Lubin's Betzwood Studio-Historical Place

USA / Pennsylvania / Audubon /
 place with historical importance, interesting place, film/video production studio/facility, historical layer / disappeared object

In 1912 Sigmund "Pop" Lubin bought the 340 acre Betzwood Estate as an expansion of his Philadelphia Studio. There's historic marker along the Schuylkyl Trail.

He was born as Siegmund Lubszynski in Breslau or Posen, Silesia, Germany (now Wrocław, Poland) on April 20, 1851, to a German Jewish family, in which his father was a successful ophthalmologist. In 1876 he emigrated to the United States, where he also worked as an optometrist in Philadelphia.

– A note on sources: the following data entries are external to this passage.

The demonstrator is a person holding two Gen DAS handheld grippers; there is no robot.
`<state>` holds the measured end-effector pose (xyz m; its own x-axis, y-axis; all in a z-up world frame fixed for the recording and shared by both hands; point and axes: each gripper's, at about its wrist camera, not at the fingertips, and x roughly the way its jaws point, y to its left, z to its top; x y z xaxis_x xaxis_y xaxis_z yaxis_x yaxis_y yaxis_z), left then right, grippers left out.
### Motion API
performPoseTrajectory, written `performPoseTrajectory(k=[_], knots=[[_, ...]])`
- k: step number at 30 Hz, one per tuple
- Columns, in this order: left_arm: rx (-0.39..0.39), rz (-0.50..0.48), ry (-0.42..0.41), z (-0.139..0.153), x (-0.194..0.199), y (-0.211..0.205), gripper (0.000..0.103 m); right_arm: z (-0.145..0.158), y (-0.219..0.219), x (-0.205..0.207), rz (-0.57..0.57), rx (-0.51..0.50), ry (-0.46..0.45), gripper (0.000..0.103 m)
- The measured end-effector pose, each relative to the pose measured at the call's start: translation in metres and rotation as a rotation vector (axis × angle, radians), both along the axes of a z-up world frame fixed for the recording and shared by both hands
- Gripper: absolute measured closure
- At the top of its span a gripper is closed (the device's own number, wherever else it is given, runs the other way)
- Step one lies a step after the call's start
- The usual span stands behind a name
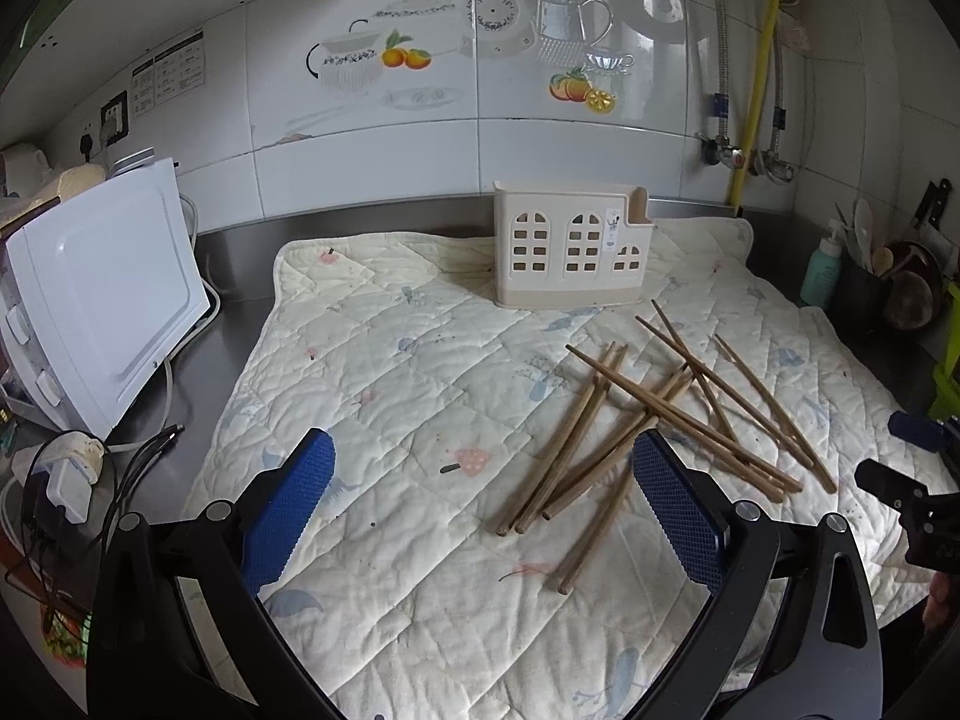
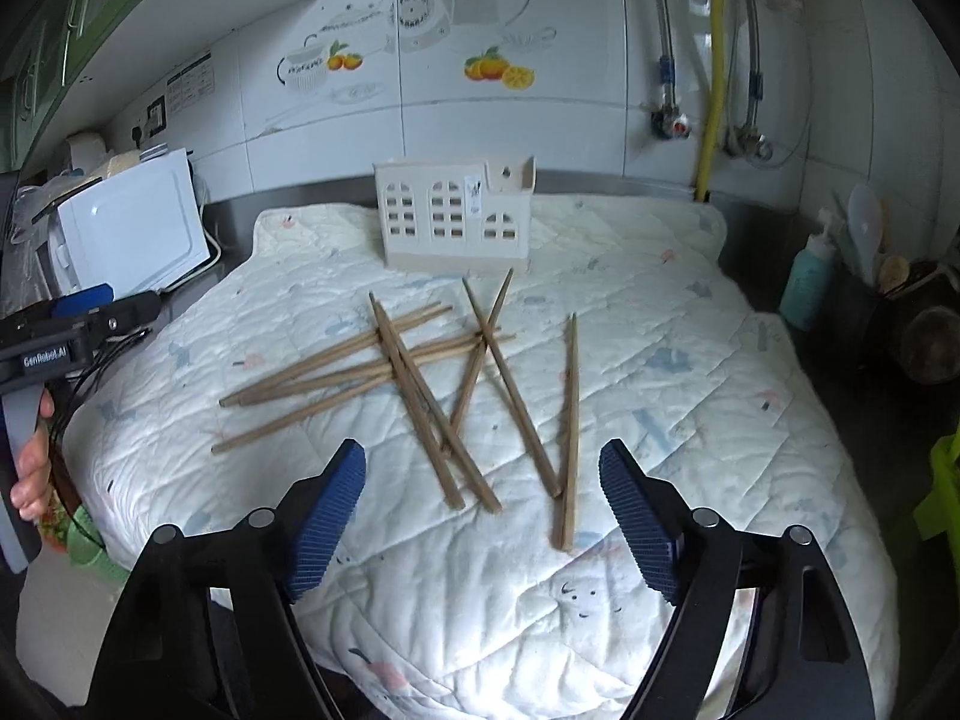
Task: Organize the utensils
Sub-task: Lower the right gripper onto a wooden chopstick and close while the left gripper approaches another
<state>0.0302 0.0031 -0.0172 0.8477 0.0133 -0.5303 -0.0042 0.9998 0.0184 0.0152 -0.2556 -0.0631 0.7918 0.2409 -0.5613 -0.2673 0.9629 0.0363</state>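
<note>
Several wooden chopsticks (image 1: 612, 375) (image 2: 399, 360) lie crossed in a loose pile on a cream quilted mat (image 1: 390, 360) (image 2: 660, 372). A beige utensil holder (image 1: 570, 246) (image 2: 456, 216) with arched window cut-outs stands upright at the mat's far side. My left gripper (image 1: 483, 444) hangs open above the mat, just left of the pile, with nothing between its blue pads. My right gripper (image 2: 480, 456) is open too; the near ends of some chopsticks lie just beyond its fingertips, untouched. Each gripper shows at the edge of the other's view (image 1: 900, 480) (image 2: 72, 324), the left one with a hand on its grip.
A white appliance (image 1: 102, 300) (image 2: 132, 228) stands on the steel counter left of the mat, with a plug adapter and cables (image 1: 72, 474) in front of it. A teal bottle (image 1: 822, 270) (image 2: 807, 282) and a dark pot of utensils (image 1: 864, 288) stand at the right. Tiled wall behind.
</note>
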Motion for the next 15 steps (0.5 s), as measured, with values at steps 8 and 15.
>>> performPoseTrajectory(k=[8, 15], knots=[[-0.016, 0.011, 0.027, -0.009, 0.008, 0.001, 0.005, -0.025, -0.002, 0.021, 0.094, 0.009, 0.075, 0.065], [-0.003, 0.024, 0.048, -0.016, 0.016, -0.001, 0.006, -0.036, 0.000, 0.046, 0.171, 0.006, 0.116, 0.085]])
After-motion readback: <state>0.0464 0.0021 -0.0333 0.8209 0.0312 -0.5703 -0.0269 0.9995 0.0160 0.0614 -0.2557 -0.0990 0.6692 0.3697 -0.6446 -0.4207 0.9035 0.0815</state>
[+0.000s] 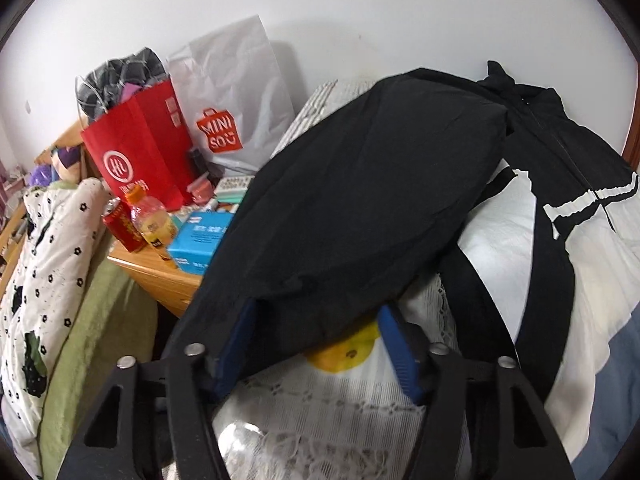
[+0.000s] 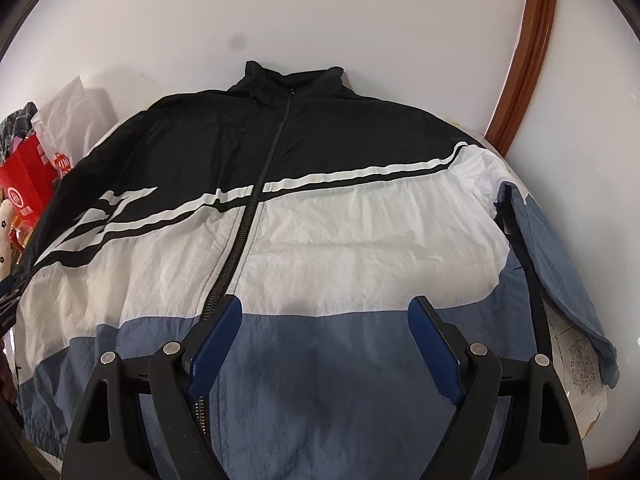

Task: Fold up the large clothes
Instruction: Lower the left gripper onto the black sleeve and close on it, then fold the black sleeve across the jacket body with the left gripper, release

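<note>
A large zip-up jacket [image 2: 320, 232], black on top, white in the middle, blue-grey at the hem, lies front-up and spread flat. Its black left sleeve [image 1: 360, 184] fills the left wrist view, with its end lying between the blue pads of my left gripper [image 1: 316, 328]; the jaws stand wide apart. My right gripper [image 2: 324, 320] is open and empty, hovering over the blue-grey hem just right of the zipper [image 2: 256, 204]. The jacket's right sleeve [image 2: 560, 264] lies out to the right side.
A wooden side table [image 1: 160, 276] on the left holds a red paper bag [image 1: 140, 152], a white Miniso bag [image 1: 232, 112], a red can [image 1: 120, 224], an orange bottle [image 1: 152, 224] and a blue box [image 1: 200, 240]. A flowered quilt [image 1: 44, 272] lies far left. A wooden frame [image 2: 532, 40] curves along the wall.
</note>
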The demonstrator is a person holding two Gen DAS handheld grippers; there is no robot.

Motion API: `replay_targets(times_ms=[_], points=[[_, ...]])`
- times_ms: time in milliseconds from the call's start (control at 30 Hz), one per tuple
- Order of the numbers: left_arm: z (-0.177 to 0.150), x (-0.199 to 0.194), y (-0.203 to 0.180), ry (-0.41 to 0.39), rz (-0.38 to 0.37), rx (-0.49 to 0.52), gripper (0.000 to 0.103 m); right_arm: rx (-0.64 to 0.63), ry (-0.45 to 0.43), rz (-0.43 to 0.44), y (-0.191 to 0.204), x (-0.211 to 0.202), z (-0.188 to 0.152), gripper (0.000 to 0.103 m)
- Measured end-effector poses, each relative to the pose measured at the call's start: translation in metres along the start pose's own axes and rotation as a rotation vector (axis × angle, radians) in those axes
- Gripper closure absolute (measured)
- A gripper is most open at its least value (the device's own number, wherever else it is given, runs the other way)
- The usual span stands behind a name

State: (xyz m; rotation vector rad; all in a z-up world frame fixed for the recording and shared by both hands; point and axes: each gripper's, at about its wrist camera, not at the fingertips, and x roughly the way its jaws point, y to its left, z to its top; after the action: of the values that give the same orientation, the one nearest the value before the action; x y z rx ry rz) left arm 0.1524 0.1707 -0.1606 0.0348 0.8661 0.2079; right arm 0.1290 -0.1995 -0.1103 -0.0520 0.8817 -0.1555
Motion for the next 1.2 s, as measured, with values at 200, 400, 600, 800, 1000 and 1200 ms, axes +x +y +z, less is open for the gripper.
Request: replay_targets(times_ms=[200,400,600,800,1000,1200], points=[[0.010,0.008,0.003,0.014,-0.011,-0.040,0.095,0.005,0.020,-0.019,-0.008,0.011,0.004,0.019],[0.030,-0.009,0.005,-0.029,-0.005,-0.095,0.099,0.000,0.000,-0.016,-0.018,0.009,0.013,0.019],[0.067,-0.042,-0.007,-0.117,-0.018,-0.105,0.099,0.003,-0.033,-0.005,-0.037,-0.002,0.025,0.019],[0.105,-0.074,-0.051,-0.215,-0.077,-0.051,0.100,0.010,-0.064,-0.002,-0.064,-0.012,0.037,0.019],[0.128,-0.087,-0.122,-0.254,-0.174,0.040,0.100,0.023,-0.078,0.008,-0.091,-0.018,0.041,0.019],[0.135,-0.073,-0.188,-0.224,-0.219,0.119,0.099,0.041,-0.074,-0.005,-0.123,-0.015,0.037,0.019]])
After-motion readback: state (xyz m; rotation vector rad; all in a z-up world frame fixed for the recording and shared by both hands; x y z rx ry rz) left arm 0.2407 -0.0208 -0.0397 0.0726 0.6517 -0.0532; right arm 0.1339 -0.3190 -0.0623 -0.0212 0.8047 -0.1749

He soon progressed to making his own camera and projector combination, which he sold. In 1896 he began distributing films for Thomas Edison. In 1897 he started making films and in 1902 formed the Lubin Manufacturing Company, incorporating it in 1909. His company also sold illegally copied prints of many films by other directors, notably those of Georges Méliès, making Lubin one of the foremost early practitioners of film piracy.

By 1910 his company had built a film studio, "Lubinville", in Philadelphia at 20th and Indiana Streets. In 1912 Lubin bought this property, the Betzwood Estate, and set up a "nomadic" troupe roaming the southwest looking for an ideal shooting location. Eventually, Lubin established a studio in the Los Angeles area. In this year he also set up a studio in Ft. Lauderdale, FL.

This property consisted of a lower area, known as "Farm 1, where most of the filming took place and the upper area known as "Farm 2" which operated as a working ranch with barns and cattle and a working crew.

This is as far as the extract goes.